◆ Task statement
When writing out the listing below, reproduce every word exactly and skip the pictures.

============

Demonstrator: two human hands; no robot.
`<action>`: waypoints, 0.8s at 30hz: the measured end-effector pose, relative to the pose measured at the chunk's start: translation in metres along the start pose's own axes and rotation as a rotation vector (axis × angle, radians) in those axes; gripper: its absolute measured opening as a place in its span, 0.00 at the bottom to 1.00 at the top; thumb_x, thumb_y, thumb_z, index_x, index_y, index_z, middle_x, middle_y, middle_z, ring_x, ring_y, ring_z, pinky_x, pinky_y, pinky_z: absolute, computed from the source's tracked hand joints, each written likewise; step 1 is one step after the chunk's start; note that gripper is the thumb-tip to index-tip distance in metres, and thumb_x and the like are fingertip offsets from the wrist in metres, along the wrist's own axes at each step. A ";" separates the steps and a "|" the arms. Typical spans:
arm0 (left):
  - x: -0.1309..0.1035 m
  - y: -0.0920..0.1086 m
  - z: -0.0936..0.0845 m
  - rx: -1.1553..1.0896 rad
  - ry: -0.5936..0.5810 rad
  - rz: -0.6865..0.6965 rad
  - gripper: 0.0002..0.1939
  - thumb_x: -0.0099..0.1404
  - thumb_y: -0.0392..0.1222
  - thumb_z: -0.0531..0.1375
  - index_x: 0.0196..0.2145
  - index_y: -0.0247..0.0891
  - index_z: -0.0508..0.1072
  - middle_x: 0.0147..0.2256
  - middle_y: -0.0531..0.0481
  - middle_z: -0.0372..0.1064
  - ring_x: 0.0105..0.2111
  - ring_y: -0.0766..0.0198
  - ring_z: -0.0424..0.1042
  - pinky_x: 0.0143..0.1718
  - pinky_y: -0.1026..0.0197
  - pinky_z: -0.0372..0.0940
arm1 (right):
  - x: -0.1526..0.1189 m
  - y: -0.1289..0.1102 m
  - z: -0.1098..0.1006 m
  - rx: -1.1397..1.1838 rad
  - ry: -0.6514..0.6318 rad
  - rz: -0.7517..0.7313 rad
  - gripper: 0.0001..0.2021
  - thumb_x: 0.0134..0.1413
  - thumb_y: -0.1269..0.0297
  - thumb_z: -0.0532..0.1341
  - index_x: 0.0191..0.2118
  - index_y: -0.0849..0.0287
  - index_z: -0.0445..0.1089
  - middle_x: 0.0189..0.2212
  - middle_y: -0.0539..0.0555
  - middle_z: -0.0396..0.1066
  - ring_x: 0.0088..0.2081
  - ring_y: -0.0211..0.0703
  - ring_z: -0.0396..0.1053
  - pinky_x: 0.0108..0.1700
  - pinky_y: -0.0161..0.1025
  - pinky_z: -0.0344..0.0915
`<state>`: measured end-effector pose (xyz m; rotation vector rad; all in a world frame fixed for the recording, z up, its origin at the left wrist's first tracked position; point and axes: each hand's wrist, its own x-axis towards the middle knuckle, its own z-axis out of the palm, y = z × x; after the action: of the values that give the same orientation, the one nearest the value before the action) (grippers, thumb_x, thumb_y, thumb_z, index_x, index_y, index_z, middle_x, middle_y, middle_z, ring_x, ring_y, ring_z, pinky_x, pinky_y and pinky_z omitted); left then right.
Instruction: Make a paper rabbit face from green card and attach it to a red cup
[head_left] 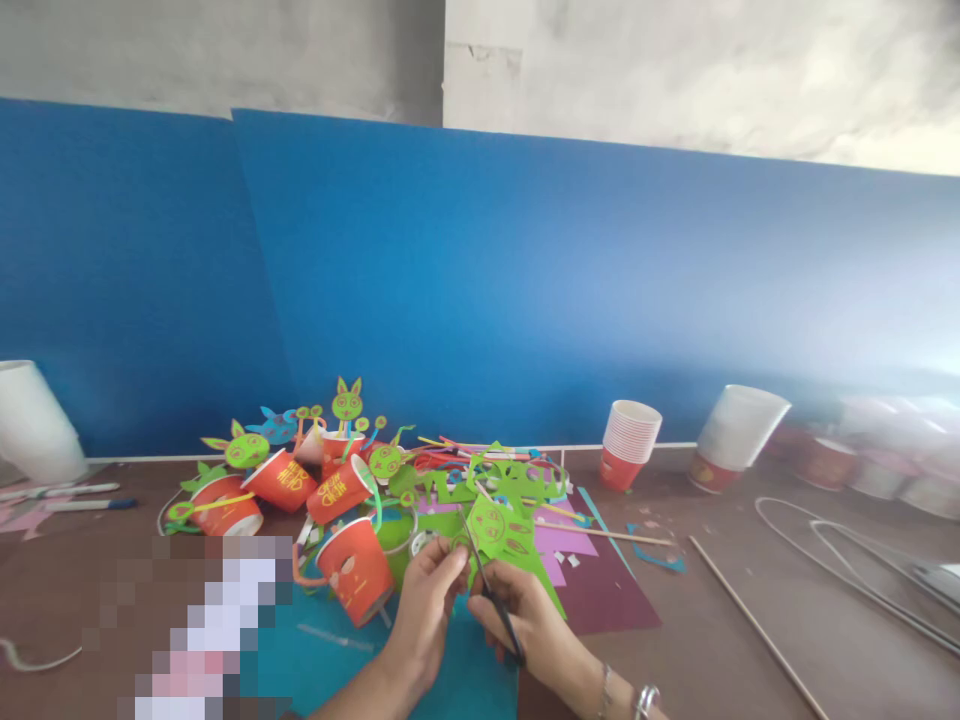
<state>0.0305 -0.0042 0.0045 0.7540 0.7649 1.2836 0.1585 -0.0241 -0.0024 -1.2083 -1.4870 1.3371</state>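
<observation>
Here the right hand (525, 625) grips small scissors (491, 590), fingers closed through the handles and the blades pointing up and away into a piece of green paper (499, 530) with a face drawn on it. The left hand (427, 600) pinches the near left edge of that same paper between thumb and fingertips, just beside the blades, holding it above the table (750, 600). Whether the blades are parted or closed is too small to tell. To cut well here, I judge the left hand should turn the paper into the blades rather than the scissors chasing the outline, keeping its fingertips clear of the cutting line, since they sit very close to it. Short snips near the pivot would likely suit the tight curves around the drawn face, and the paper looks thin enough to buckle if held too far from the cut. Under the hands lies a teal sheet (337, 650), with a maroon sheet (607, 600) and a pink one (559, 545) to the right. Just left of the left hand a red cup (356, 570) lies tipped, and beyond it a heap of red cups with green cut-out animal heads (300, 470) spreads toward the blue wall (480, 280). Farther right stand a cup stack (630, 440), a white cup (739, 425), a thin wooden stick (757, 630) and a white cord (840, 565).
</observation>
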 end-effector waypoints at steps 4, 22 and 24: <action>-0.001 0.000 0.001 0.005 -0.008 0.002 0.14 0.49 0.45 0.66 0.21 0.36 0.65 0.18 0.58 0.57 0.21 0.71 0.55 0.24 0.67 0.52 | 0.000 0.000 -0.001 0.010 -0.012 -0.001 0.21 0.44 0.45 0.63 0.28 0.59 0.62 0.15 0.43 0.60 0.15 0.30 0.56 0.16 0.28 0.54; 0.000 -0.001 0.000 0.009 -0.034 -0.001 0.14 0.49 0.44 0.66 0.20 0.37 0.63 0.18 0.58 0.58 0.21 0.71 0.55 0.25 0.66 0.52 | -0.002 -0.004 -0.001 -0.006 -0.021 -0.008 0.21 0.43 0.45 0.64 0.29 0.60 0.61 0.16 0.44 0.61 0.16 0.31 0.57 0.17 0.28 0.54; 0.000 -0.001 0.000 0.009 -0.036 -0.005 0.14 0.50 0.44 0.66 0.21 0.37 0.63 0.18 0.58 0.58 0.21 0.71 0.55 0.25 0.66 0.52 | -0.002 -0.003 0.000 -0.014 -0.018 -0.011 0.21 0.44 0.46 0.64 0.28 0.59 0.61 0.16 0.44 0.60 0.16 0.30 0.57 0.17 0.28 0.54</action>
<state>0.0310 -0.0039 0.0031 0.7799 0.7437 1.2598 0.1589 -0.0260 0.0012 -1.1982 -1.5161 1.3348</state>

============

◆ Response area
Demonstrator: two human hands; no robot.
`<action>`: waypoints, 0.8s at 30hz: the measured end-effector pose, relative to the pose measured at the chunk's start: translation in metres along the start pose's own axes and rotation as a rotation vector (axis × angle, radians) in those axes; gripper: its absolute measured opening as a place in its span, 0.00 at the bottom to 1.00 at the top; thumb_x, thumb_y, thumb_z, index_x, index_y, index_z, middle_x, middle_y, middle_z, ring_x, ring_y, ring_z, pinky_x, pinky_y, pinky_z: absolute, computed from the source's tracked hand joints, each written likewise; step 1 is one step after the chunk's start; note that gripper is the thumb-tip to index-tip distance in metres, and thumb_x and the like are fingertip offsets from the wrist in metres, along the wrist's own axes at each step. A ";" separates the steps and a "|" the arms. Typical spans:
arm0 (left):
  - x: -0.1309..0.1035 m
  - y: -0.0920..0.1086 m
  - z: -0.0936..0.0845 m
  - rx: -1.1553..1.0896 rad
  - ry: -0.5936..0.5810 rad
  - rz: -0.6865..0.6965 rad
  - gripper: 0.0002..0.1939
  - thumb_x: -0.0099..0.1404
  - thumb_y: -0.0392..0.1222
  - thumb_z: -0.0531..0.1375
  - index_x: 0.0196..0.2145
  - index_y: -0.0247..0.0891
  - index_z: -0.0508..0.1072
  - middle_x: 0.0147..0.2256
  - middle_y: -0.0531..0.0481
  - middle_z: -0.0372..0.1064
  - ring_x: 0.0105..0.2111
  - ring_y: -0.0766..0.0198
  - ring_z: -0.0424..0.1042
  - pinky_x: 0.0143..0.1718
  - pinky_y: -0.1026..0.0197
  - pinky_z: -0.0372..0.0940
arm1 (right):
  - x: -0.1526..0.1189 m
  - y: -0.1289..0.1102 m
  - z: -0.1098..0.1006 m
  - rx: -1.1397..1.1838 rad
  - ry: -0.6514..0.6318 rad
  - rz: -0.7517..0.7313 rad
  - gripper: 0.0001..0.2021
  - thumb_x: 0.0134..0.1413
  - thumb_y: -0.1269..0.0297
  - thumb_z: -0.0532..0.1341
  - index_x: 0.0191..0.2118
  - index_y: -0.0849..0.0287
  - index_z: -0.0445..0.1089
  - middle_x: 0.0189..0.2212
  - middle_y: -0.0539..0.0555
  - middle_z: -0.0396..0.1066
  - ring_x: 0.0088..0.2081
  - ring_y: -0.0211..0.0703
  - ring_z: -0.0396..0.1053
  - pinky_x: 0.0108..0.1700
  - pinky_y: -0.0161..0.1025
  - pinky_z: -0.0344..0.0915
`<state>`: measured end-effector pose (xyz m; rotation vector rad; all in a world frame fixed for the recording, z up, its origin at the left wrist's first tracked position; point and axes: each hand's wrist, its own x-axis towards the middle knuckle, its own z-axis out of the palm, y = z × x; after the action: of the values that give the same orientation, the one nearest the value before the action) (grippers, thumb_x, thumb_y, thumb_z, index_x, index_y, index_z, middle_x, middle_y, middle_z, ring_x, ring_y, ring_z, pinky_x, pinky_y and pinky_z omitted); left then right.
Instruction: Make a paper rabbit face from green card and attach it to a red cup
[head_left] 
<state>0.0305 -0.0042 0.0045 0.7540 0.7649 1.2836 0.1585 -0.0241 -0.0024 -1.2083 -1.4870 1.3371</state>
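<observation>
Here the right hand (525, 625) grips small scissors (491, 590), fingers closed through the handles and the blades pointing up and away into a piece of green paper (499, 530) with a face drawn on it. The left hand (427, 600) pinches the near left edge of that same paper between thumb and fingertips, just beside the blades, holding it above the table (750, 600). Whether the blades are parted or closed is too small to tell. To cut well here, I judge the left hand should turn the paper into the blades rather than the scissors chasing the outline, keeping its fingertips clear of the cutting line, since they sit very close to it. Short snips near the pivot would likely suit the tight curves around the drawn face, and the paper looks thin enough to buckle if held too far from the cut. Under the hands lies a teal sheet (337, 650), with a maroon sheet (607, 600) and a pink one (559, 545) to the right. Just left of the left hand a red cup (356, 570) lies tipped, and beyond it a heap of red cups with green cut-out animal heads (300, 470) spreads toward the blue wall (480, 280). Farther right stand a cup stack (630, 440), a white cup (739, 425), a thin wooden stick (757, 630) and a white cord (840, 565).
</observation>
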 end-effector waypoints at steps 4, 22 and 24: <action>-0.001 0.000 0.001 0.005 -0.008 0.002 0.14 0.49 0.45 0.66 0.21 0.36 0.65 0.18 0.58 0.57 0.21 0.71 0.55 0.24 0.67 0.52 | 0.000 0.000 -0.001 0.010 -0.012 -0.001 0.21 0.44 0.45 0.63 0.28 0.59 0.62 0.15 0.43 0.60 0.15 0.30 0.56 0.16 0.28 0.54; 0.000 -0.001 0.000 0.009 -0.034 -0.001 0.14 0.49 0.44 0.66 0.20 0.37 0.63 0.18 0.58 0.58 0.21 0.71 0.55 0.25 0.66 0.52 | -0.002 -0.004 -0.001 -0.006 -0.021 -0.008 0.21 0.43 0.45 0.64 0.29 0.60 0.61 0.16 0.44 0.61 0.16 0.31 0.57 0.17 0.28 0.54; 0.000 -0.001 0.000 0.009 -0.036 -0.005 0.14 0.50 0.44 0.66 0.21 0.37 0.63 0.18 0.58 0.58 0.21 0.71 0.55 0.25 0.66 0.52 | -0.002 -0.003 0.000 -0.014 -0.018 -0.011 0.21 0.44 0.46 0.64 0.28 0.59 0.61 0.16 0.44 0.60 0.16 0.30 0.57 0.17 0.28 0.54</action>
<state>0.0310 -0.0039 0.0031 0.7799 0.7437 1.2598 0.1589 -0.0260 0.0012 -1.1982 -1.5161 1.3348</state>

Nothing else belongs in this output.